§ **WHAT TO DO**: A picture should never appear in your copy. Transcribe the listing exactly from its first line through the line with "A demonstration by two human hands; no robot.", both ends included.
------------------------------
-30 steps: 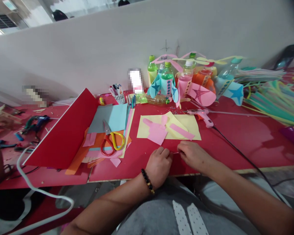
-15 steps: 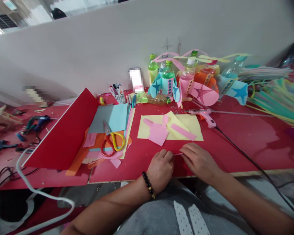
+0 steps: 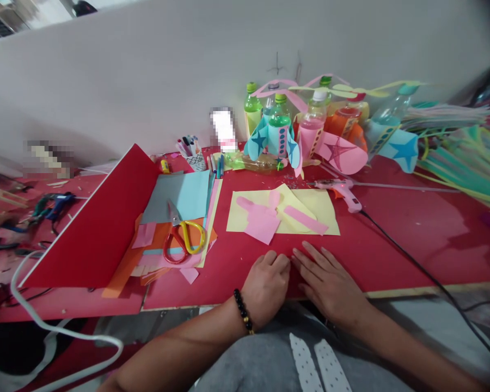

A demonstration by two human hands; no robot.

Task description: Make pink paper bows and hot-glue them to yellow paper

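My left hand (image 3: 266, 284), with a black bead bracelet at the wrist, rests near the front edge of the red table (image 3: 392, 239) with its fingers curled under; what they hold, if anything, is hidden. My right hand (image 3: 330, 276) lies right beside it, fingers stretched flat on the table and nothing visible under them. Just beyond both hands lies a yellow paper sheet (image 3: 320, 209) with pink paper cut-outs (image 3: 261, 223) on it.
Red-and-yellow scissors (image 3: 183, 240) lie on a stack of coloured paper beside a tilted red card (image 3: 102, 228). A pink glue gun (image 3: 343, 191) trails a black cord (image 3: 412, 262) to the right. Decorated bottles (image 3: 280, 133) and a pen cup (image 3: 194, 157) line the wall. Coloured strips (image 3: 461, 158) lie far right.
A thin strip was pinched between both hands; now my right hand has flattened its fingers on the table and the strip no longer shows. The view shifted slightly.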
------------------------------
§ **OUTPUT FOR THIS TASK**:
-30 steps: 
-15 steps: 
+0 steps: 

A demonstration by two human hands; no robot.

Nothing remains to be done, and the exercise is complete.